» **Task goal**
Using the listing, copy each whole line that features "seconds".
═════ Material provided ═════
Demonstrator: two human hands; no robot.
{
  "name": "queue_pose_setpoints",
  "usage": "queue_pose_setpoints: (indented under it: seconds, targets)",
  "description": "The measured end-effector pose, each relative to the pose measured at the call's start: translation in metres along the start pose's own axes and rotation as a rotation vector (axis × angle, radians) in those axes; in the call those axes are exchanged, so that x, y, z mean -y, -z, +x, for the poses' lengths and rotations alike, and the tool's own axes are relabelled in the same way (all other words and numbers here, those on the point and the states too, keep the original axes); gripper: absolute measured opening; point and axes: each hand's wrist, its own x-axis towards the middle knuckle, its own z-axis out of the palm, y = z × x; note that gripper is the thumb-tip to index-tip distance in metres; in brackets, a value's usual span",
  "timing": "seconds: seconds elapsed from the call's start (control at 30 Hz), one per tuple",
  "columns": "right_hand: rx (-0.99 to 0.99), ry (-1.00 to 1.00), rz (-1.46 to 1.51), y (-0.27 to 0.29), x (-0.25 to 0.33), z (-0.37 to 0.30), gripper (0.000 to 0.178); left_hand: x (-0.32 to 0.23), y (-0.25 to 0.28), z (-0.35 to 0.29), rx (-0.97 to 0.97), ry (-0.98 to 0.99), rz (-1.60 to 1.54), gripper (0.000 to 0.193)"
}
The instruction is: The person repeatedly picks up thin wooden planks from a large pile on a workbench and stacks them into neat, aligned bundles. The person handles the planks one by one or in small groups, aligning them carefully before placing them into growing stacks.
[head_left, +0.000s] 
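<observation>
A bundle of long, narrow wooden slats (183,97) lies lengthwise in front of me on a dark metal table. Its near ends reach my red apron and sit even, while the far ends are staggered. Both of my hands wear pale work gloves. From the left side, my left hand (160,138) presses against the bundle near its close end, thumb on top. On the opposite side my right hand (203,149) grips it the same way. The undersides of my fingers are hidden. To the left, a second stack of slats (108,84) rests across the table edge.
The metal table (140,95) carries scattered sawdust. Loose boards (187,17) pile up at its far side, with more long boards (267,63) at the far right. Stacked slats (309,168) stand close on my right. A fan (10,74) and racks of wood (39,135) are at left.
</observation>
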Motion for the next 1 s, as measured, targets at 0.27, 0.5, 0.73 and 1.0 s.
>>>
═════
» **Answer box**
  "usage": "queue_pose_setpoints: (indented under it: seconds, targets)",
  "timing": "seconds: seconds elapsed from the call's start (control at 30 Hz), one per tuple",

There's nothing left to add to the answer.